Tuesday, September 10, 2013

The Benefits of Cardio Interval Training for Your Heart & Health

In a long-term study of health in the United States, the U.S. Public Health Service documented the chances of developing heart disease among various groups in the population. Long before the any symptoms appeared, epidemiological research could identify high-risk groups.

Among the highest risk factors are male sex, age over 35, cigarette smoking, high blood pressure, high levels of certain blood fats such as triglycerides, and a family history of cardiovascular disorders.

Other researchers have added to this list another risk factor: the compulsive, hard-driving, highly anxious "type A" personality. The greater the number or severity of the above risk factors, the greater the person’s overall risk.

English: Measurement of blood pressure in arm ...
Measurement of blood pressure in arm with a sphygmomanometer. (Photo credit: Wikipedia)
These threats to the heart can be divided into two main categories: those beyond individual control, such as age, sex, and heredity, and those that can be controlled, avoided, or even eliminated. Among those in the second category are what cardiologists call “the triple threat.” These are high blood pressure, cigarette smoking, and high cholesterol and triglyceride levels in the blood.

If you smoke a pack of cigarettes a day, your risk of having a heart attack is twice that of a nonsmoker. If you smoke, have hypertension, and eat a diet high in sugar and carbohydrates without any exercise at all, your risk is five times greater than normal.

The Healthy Heart

If these risk factors endanger the heart’s health, what enhances its well-being and improves its odds of working long and well?

Obviously, quitting smoking and eating a balanced healthy diet will help. The next best thing you can do for your heart’s sake is to give it what it needs: regular exercise and in particular, the right kind of exercise, such as cardio interval training.

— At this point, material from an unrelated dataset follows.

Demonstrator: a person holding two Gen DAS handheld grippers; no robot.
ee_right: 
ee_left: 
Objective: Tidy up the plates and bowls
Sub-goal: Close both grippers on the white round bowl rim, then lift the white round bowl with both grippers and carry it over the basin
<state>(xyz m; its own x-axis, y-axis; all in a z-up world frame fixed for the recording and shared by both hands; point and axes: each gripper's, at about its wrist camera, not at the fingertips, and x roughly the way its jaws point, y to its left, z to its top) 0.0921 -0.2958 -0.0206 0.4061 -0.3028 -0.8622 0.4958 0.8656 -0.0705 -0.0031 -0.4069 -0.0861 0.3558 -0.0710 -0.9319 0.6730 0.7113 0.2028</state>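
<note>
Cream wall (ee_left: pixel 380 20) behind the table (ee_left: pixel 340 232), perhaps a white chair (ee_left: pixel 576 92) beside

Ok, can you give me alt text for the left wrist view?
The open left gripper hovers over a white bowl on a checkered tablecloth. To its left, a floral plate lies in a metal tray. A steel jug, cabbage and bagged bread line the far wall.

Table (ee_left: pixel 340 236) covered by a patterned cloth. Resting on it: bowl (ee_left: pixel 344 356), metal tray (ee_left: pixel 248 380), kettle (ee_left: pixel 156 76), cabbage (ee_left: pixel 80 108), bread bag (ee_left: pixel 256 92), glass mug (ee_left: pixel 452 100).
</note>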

The heart is a muscle, or, more accurately, a group or “package” of muscles, similar in many ways to the muscles of the arms and legs. And just as exercise strengthens and improves limb muscles, it enhances the health of the heart muscles as well.

Since World War II, several large-scale statistical studies have evaluated the relationship between physical activity and cardiovascular disease. One well-known survey compared 31,000 drivers and conductors of several bus companies. The more sedentary drivers had a significantly higher rate of heart disease than the conductors, who walked around the buses and climbed stairs to the upper level.

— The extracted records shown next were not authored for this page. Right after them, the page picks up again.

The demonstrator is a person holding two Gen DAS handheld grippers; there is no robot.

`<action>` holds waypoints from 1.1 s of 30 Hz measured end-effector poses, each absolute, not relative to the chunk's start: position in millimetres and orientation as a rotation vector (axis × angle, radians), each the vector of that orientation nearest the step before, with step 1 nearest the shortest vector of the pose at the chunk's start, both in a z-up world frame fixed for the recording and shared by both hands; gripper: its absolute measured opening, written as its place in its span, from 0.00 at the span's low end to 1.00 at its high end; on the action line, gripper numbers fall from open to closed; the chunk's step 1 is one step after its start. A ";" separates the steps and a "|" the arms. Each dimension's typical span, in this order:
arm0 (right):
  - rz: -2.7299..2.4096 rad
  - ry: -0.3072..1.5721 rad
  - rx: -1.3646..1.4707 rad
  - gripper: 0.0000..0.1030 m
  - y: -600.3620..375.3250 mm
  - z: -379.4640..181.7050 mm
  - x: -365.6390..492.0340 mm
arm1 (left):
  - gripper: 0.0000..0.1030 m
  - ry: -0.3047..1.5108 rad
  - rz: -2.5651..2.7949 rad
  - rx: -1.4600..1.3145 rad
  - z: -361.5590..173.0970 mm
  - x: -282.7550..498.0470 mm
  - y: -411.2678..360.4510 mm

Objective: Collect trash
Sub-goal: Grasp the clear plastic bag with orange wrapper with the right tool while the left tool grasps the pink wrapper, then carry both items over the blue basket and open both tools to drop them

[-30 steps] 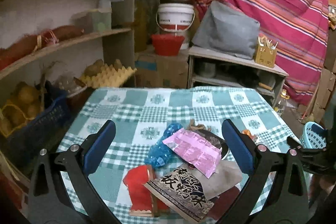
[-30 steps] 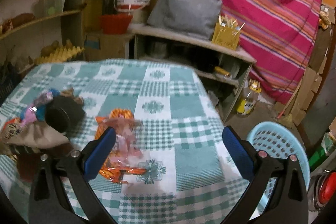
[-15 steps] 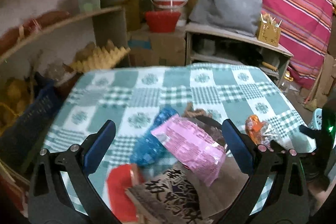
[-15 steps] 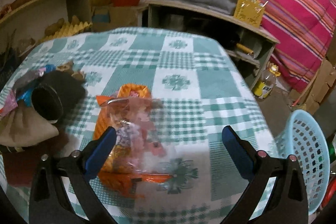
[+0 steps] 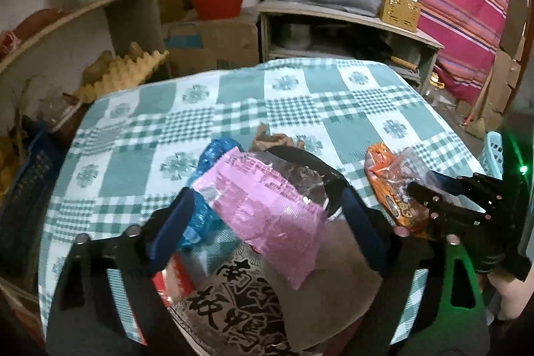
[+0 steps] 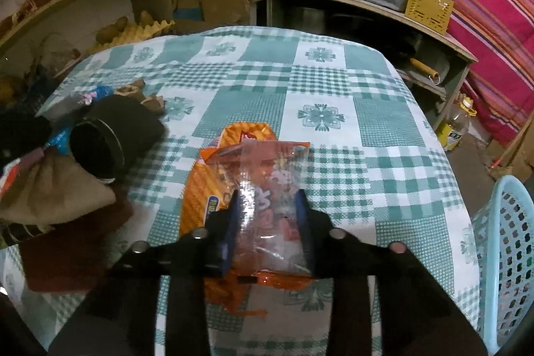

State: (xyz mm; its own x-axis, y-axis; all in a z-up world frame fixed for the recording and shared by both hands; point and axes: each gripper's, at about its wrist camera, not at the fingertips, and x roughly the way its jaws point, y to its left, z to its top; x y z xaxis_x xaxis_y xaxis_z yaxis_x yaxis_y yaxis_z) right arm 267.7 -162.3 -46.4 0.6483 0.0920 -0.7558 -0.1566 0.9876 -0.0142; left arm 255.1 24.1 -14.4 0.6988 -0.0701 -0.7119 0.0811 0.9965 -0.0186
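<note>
The right hand-held gripper (image 6: 268, 212) pinches the clear-and-orange snack bag (image 6: 240, 175) on the table (image 6: 320, 95), while the left hand-held gripper (image 5: 267, 216) seemingly closes around the pink wrapper (image 5: 267, 206).

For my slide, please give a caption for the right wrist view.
Right gripper closing on a clear wrapper over an orange bag.

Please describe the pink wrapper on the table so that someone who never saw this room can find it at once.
Start at the table with the green and white checked cloth and look at the pile of rubbish near its front edge. The pink wrapper lies on top of that pile, between the fingers of the left hand-held gripper. It is the only flat, pale pink piece, with a crumpled blue bag directly to its left.
</note>
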 end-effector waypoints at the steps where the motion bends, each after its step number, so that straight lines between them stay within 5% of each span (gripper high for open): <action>1: 0.142 0.851 -0.078 0.29 -163.4 -45.4 267.2 | 0.68 0.810 -0.098 0.001 -16.7 257.3 25.0; 7: 0.143 0.816 -0.101 0.27 -165.7 -36.6 260.2 | 0.22 0.855 -0.144 -0.027 -23.1 261.0 24.8; 10: 0.139 0.782 -0.108 0.27 -168.4 -27.5 254.4 | 0.14 0.836 -0.137 -0.022 -18.1 257.0 25.2; 18: 0.130 0.696 -0.077 0.27 -187.4 2.3 239.8 | 0.05 0.710 -0.086 -0.045 19.8 239.0 42.7; 33: -0.031 0.579 -0.031 0.27 -279.0 49.1 210.1 | 0.04 0.542 -0.105 0.014 77.5 212.0 -12.9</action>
State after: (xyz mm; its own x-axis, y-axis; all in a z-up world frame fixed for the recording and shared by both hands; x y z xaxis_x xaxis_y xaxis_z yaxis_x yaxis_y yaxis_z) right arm 210.1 -279.0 49.1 0.8365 -0.0381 -0.5466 0.0207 0.9991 -0.0380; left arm 212.0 -12.9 77.5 0.8516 -0.0963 -0.5152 0.1036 0.9945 -0.0146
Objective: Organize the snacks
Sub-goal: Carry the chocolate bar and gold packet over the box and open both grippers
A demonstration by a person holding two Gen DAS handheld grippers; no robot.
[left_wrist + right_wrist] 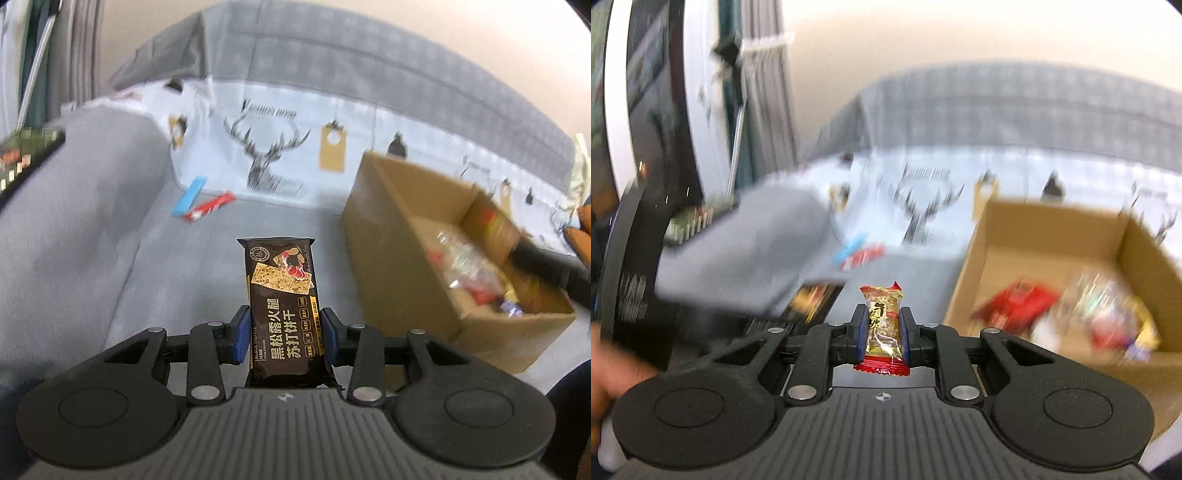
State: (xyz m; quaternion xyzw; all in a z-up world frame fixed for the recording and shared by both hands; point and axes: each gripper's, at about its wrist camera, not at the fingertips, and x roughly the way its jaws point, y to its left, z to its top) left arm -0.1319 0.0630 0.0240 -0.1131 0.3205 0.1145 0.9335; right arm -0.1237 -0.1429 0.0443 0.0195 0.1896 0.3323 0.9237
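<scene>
We hold 2 snacks at once, 1 in each gripper. The left gripper (284, 338) has its blue pads pressed on the long sides of a dark cracker packet (282, 310), gripping it near its lower half with the jaws standing about midway apart. The packet's long axis runs straight out along the fingers, so most of its length sticks forward past the tips. The right gripper (884, 330) is nearly closed on a small gold and red peanut packet (884, 321), also held lengthwise between the pads, its crimped end poking out ahead.

The relation that matters is where the cardboard box (399, 266) sits. In the left wrist view it lies ahead and to the right of the jaws, well apart from the cracker packet, on the grey sofa seat (92, 236). In the right wrist view the same box (964, 295) lies just to the right and ahead of the peanut packet, its open top showing wrappers already inside. We judge the right hand nearer to the box, so it should drop first, and the left must cross further rightward. Because the cracker packet reaches far forward, we would carry its tip over the near wall before opening.

2 more snacks, a blue bar (189, 196) and a red bar (210, 211), lie on the seat near the backrest, still unsorted.
</scene>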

The why and how behind these statistics were best explained by classic experiments with dogs whose coronary arteries were surgically narrowed to resemble those of humans with arteriosclerosis. Dogs who were exercised had much better blood flow than those kept inactive.

The exercise seemed to stimulate the development of new connections between the impaired and the nearly normal blood vessels, so exercised dogs had a better blood supply to all the muscle tissues of the heart. The human heart reacts in the same way to provide blood to the portion that was damaged by a heart attack.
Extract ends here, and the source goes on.